Marcel Trudel  (May 29, 1917 – January 11, 2011) was a Canadian historian, university professor (1947–1982) and author who published more than 40 books on the history of New France.  He brought academic rigour to an area that had been marked by nationalistic and religious biases.  His work was part of the marked changes to Quebec society during the Quiet Revolution.  Trudel's work has been honoured with major awards, including the Governor General's Literary Award for French Non-Fiction in 1966, and a second nomination for the award in 1987.

Early life and education

Marcel Trudel was born in Saint-Narcisse-de-Champlain, Quebec, northeast of Trois-Rivières, the son of Hermyle Trudel and Antoinette Cossette, the ninth of eleven children.  Orphaned at the age of five, he was adopted by a local couple in his extended family, Théodore Baril and Mary Trépanier.

He showed great academic progress and spent some months at a seminary at Trois-Rivières, but concluded that the priesthood was not for him.
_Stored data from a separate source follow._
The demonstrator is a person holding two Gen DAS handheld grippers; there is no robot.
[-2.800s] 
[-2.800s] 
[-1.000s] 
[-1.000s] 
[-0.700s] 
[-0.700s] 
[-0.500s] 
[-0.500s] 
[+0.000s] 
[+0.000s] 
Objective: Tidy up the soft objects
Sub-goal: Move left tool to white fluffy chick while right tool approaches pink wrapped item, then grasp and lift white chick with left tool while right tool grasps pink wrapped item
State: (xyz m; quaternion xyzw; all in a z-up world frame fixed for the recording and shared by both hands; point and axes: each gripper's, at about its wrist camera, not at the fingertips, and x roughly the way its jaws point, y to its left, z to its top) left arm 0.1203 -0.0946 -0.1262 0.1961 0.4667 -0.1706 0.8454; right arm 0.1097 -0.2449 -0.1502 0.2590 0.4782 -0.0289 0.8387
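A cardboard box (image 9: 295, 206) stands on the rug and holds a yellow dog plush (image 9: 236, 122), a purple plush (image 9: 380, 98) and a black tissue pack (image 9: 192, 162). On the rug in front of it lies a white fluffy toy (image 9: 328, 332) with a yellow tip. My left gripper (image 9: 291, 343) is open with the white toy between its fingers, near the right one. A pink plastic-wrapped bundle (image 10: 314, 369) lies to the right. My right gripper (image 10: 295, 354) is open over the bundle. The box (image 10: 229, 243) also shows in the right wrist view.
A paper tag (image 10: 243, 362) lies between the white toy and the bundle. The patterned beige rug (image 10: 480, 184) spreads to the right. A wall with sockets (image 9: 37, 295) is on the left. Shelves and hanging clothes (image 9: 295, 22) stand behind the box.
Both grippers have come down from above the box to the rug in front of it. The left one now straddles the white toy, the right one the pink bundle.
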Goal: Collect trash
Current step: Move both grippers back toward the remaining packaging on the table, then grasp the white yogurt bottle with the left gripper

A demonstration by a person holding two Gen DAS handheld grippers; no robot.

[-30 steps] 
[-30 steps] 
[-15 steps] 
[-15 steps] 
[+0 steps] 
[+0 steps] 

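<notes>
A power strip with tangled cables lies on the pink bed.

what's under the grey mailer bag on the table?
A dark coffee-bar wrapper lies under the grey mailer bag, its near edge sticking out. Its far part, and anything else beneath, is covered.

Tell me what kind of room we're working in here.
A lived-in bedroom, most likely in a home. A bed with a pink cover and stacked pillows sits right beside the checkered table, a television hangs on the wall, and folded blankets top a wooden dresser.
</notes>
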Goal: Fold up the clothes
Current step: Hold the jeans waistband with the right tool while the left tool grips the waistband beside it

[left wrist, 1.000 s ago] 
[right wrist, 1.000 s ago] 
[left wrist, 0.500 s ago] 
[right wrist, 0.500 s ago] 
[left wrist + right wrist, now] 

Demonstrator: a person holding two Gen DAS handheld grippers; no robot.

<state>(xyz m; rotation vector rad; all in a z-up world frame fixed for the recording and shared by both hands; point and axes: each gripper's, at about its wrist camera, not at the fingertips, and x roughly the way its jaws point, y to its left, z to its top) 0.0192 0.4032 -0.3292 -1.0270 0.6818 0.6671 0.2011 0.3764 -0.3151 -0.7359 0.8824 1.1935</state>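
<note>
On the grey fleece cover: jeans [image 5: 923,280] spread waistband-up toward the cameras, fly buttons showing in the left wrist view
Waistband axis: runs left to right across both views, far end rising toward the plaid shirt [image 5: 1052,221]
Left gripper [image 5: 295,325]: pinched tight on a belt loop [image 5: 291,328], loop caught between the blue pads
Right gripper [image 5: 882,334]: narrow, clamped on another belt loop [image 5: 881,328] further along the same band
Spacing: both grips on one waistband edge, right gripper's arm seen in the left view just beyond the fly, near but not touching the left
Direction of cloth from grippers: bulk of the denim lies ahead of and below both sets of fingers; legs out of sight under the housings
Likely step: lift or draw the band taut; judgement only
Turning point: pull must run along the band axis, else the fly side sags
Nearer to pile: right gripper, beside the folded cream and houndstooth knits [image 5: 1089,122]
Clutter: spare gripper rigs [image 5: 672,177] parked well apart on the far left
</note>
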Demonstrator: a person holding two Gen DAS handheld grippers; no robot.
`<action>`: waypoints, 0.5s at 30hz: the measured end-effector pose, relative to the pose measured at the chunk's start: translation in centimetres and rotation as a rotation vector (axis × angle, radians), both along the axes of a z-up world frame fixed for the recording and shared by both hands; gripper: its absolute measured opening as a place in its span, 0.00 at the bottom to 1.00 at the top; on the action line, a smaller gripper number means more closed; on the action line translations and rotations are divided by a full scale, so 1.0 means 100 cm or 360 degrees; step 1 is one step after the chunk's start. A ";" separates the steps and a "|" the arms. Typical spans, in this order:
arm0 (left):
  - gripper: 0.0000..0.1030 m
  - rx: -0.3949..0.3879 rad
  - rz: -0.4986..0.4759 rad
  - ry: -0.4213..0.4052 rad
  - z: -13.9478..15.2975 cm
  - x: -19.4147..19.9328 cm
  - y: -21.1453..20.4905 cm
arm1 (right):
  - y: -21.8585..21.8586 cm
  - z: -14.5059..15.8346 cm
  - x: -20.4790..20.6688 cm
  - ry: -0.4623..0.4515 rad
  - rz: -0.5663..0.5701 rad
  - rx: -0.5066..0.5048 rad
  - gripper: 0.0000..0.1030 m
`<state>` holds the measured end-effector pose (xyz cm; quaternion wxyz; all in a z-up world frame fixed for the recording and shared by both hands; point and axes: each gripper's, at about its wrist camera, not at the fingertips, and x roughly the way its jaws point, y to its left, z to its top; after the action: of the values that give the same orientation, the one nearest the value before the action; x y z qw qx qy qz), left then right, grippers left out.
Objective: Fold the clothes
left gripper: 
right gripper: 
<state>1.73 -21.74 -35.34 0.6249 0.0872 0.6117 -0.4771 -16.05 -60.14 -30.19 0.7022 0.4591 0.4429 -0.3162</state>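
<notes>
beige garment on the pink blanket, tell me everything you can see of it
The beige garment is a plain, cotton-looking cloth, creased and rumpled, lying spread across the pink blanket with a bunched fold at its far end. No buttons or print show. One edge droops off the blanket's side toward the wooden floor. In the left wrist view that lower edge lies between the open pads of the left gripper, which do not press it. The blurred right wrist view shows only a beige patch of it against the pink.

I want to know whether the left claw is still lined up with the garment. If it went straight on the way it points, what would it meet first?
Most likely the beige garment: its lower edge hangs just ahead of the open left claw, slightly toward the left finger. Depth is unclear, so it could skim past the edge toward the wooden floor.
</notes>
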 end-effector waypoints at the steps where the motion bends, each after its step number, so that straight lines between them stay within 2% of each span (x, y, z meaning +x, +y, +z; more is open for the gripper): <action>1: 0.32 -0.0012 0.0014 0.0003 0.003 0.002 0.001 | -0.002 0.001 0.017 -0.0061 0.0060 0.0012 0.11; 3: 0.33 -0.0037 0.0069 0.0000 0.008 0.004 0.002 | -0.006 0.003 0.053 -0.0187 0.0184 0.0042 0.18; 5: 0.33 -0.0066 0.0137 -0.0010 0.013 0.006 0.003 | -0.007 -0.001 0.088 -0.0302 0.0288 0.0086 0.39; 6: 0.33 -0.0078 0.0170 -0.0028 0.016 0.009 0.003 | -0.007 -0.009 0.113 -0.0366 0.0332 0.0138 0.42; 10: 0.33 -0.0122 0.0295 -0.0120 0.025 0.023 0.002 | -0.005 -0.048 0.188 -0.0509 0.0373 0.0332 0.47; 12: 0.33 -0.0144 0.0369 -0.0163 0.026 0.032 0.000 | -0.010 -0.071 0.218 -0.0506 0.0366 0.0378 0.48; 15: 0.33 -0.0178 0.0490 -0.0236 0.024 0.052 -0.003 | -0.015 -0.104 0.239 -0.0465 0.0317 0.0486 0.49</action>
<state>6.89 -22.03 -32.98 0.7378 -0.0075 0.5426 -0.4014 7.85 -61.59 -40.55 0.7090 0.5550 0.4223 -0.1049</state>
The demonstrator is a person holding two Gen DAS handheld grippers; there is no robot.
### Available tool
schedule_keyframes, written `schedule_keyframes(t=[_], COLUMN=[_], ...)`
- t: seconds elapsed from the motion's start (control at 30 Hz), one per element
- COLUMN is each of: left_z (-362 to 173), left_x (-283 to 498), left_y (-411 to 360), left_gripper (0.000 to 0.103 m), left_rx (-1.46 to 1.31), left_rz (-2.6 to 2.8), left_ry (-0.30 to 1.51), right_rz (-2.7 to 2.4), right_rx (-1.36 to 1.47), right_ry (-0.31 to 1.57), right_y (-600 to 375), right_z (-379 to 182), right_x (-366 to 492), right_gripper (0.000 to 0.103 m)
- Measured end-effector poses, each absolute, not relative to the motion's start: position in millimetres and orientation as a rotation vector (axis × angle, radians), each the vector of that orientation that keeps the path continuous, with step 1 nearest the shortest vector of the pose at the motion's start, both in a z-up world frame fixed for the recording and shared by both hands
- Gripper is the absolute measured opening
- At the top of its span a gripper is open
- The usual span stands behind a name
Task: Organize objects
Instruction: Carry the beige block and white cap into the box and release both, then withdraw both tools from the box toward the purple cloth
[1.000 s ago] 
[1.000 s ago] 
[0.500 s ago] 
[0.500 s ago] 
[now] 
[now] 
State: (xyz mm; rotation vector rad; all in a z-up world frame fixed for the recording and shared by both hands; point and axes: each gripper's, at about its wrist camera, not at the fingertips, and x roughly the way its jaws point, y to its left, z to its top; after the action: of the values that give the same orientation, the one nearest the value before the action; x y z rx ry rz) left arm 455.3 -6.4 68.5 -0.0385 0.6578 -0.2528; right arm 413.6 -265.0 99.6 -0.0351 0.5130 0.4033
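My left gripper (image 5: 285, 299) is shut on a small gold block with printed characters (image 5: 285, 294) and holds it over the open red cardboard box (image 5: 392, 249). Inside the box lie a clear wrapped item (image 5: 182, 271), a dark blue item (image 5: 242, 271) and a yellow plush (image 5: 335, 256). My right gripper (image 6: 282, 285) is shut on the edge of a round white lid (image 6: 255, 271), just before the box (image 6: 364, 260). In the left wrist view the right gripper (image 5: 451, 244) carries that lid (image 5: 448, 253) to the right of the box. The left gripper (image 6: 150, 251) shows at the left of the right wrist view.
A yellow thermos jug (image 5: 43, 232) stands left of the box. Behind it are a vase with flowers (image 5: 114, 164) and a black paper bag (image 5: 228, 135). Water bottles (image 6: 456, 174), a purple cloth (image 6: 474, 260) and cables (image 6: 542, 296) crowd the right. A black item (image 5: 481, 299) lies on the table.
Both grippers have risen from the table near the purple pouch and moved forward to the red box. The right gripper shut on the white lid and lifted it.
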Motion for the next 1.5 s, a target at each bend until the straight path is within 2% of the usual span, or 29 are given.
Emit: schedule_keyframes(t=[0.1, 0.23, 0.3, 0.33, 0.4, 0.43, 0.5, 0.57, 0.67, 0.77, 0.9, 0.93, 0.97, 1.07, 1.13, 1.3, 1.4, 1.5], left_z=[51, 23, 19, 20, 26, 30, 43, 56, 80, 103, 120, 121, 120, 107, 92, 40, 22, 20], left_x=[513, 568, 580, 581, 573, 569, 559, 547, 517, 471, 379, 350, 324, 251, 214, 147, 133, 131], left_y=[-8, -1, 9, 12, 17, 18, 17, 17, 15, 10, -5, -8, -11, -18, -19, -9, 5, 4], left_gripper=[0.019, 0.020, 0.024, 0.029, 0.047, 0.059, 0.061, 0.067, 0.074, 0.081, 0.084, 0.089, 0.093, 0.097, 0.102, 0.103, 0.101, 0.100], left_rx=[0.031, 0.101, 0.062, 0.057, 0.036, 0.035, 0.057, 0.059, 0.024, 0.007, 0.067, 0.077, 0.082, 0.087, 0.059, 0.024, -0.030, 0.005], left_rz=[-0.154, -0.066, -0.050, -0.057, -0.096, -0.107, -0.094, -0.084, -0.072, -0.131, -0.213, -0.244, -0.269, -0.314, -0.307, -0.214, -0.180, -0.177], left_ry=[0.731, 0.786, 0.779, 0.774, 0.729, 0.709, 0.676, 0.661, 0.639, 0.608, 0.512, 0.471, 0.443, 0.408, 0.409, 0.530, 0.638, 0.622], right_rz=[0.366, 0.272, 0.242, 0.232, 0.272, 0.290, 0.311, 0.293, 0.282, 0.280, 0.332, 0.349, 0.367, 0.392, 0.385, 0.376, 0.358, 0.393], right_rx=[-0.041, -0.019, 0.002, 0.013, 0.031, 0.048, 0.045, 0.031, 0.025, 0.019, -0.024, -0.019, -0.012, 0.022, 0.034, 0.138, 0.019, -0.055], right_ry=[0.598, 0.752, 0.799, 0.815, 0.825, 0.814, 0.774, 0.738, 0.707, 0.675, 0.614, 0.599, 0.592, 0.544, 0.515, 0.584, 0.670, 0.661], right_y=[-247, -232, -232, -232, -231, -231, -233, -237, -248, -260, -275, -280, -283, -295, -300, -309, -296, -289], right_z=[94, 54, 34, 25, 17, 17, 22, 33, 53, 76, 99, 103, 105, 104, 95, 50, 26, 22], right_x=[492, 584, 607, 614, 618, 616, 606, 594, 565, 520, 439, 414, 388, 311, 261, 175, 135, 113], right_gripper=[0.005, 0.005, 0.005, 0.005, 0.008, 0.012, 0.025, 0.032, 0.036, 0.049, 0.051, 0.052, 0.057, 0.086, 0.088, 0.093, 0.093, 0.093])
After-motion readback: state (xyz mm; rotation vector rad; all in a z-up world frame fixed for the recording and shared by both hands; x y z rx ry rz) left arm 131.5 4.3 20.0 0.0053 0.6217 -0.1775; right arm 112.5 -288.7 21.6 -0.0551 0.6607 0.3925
Rather, he had a particular interest in literature and hoped to make his living as a writer.  He earned a licence ès lettres (cum laude) in 1941 and a Doctorat ès lettres (magna cum laude) in 1945, both from Université Laval. He then had two years of post-doctoral studies at Harvard University before returning to Laval to teach history.

Career
In 1947, Trudel was the first professor of history in Laval's newly founded Institute of History. He went on to become head of the History department. From 1955 to 1960, he published on many subjects that the Catholic hierarchy controlling the university found scandalous, such as: "Chiniquy" (the first French Catholic priest who became a Presbyterian minister), "The Canadian Catholic Church under the English Military Government, in 1759-1764", and "The Slaves in New France" (most of them being Amerindian and belonging even to the Catholic Church masters). As of 1962, Trudel was also president of the For Laïcité Movement in Quebec City. It was too much: in 1962, under pressure from the Roman Catholic Church, Laval University demoted him from his position as head of the History department.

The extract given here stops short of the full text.